[Story] Towards a faster Parquet reader with pipelining and multistream optimization

<details>

<summary>To the cuDF team:</summary>

Thank you for your help and the high-quality of cuDF code, especially the Parquet reader. This story issue documents my series of studies on optimizing the cudf Parquet reader, building on insights from existing issues. As an external contributor, I aim to first explain my high-level ideas here, then detailed implementation in child issues & PR drafts. I'll keep refining this story issue and all my issues, to shape this story issue better as a huge umbrella to contain my previous and future issues. Your feedback is welcome!

</details>

---

This story issue outlines my series of studies on optimizing the cuDF Parquet reader using pipelining and multistreaming.
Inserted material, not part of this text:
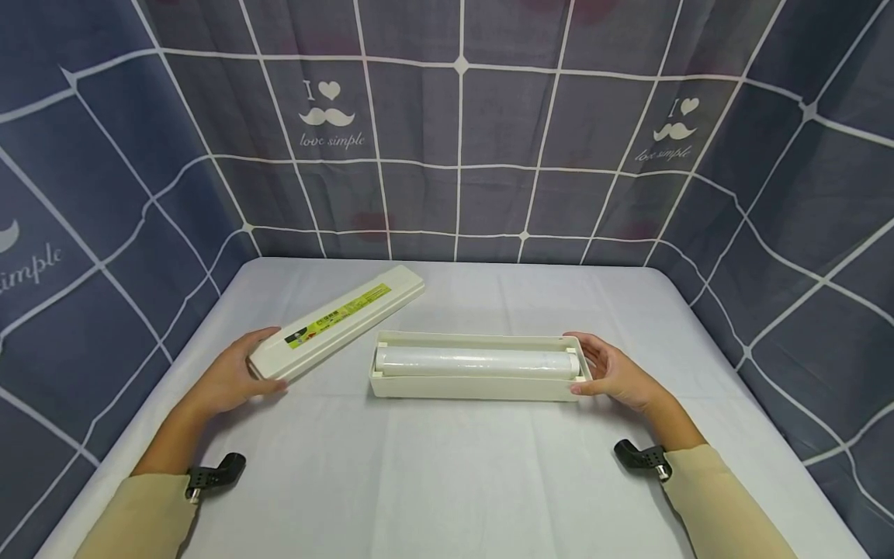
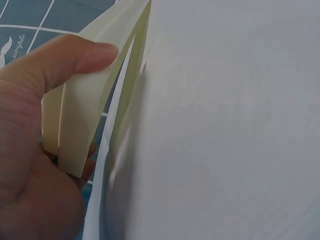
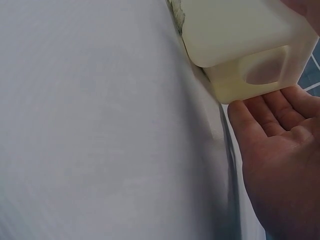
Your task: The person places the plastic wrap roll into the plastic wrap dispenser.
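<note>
My left hand grips the near end of a long cream plastic lid with a green-yellow label, thumb along its front side. The lid slants up to the right on the left half of the table. In the left wrist view, its near end is tipped up between thumb and fingers. To its right is a matching open box with a roll of clear plastic wrap inside. My right hand holds the box's right end, thumb at the front corner, fingers behind. In the right wrist view, fingertips meet the end wall.
A white cloth covers the table. Dark grid-patterned curtains stand around its back and sides. Each wrist carries a small black camera mount.
</note>
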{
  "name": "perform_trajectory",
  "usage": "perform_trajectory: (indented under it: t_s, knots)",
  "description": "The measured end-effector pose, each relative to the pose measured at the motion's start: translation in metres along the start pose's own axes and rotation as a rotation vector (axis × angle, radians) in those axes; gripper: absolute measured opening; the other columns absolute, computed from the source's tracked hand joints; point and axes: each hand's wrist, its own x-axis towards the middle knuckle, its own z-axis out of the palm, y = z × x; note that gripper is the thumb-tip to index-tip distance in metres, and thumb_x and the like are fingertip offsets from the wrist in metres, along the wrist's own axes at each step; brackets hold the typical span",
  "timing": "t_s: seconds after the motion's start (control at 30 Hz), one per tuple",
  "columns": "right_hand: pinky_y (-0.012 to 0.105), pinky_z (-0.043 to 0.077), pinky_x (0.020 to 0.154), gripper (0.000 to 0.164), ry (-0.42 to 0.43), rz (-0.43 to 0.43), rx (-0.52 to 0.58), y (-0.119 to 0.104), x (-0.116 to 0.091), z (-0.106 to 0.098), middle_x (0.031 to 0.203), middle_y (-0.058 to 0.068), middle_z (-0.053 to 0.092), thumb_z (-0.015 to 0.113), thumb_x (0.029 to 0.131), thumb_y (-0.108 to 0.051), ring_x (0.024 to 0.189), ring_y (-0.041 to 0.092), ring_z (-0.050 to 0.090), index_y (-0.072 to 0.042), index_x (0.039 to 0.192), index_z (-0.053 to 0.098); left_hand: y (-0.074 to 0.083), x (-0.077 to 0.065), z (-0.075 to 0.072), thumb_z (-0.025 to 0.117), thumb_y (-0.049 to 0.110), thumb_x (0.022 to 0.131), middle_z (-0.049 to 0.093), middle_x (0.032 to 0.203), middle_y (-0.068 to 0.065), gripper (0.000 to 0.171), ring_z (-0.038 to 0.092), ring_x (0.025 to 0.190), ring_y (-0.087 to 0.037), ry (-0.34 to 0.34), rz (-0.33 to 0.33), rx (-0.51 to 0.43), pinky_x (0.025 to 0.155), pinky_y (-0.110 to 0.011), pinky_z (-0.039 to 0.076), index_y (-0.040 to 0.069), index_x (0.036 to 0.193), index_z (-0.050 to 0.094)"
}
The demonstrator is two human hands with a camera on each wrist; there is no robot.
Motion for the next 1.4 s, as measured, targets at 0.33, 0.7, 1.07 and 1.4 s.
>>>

The *Pipelining* is defined as overlapping I/O operations with GPU kernel execution to hide latency, thus maximizing throughput to hardware limits. 

# Problem Statement: Why & What this story 

Pipelining is critical to: (1) Reading Parquet at max speeds and (2) Overlapping future computation to consume decompressed chunks. While many CPU-based Parquet readers have attempted this approach, [few (or none) achieve sustained high performance in reading](https://arxiv.org/abs/2504.15247).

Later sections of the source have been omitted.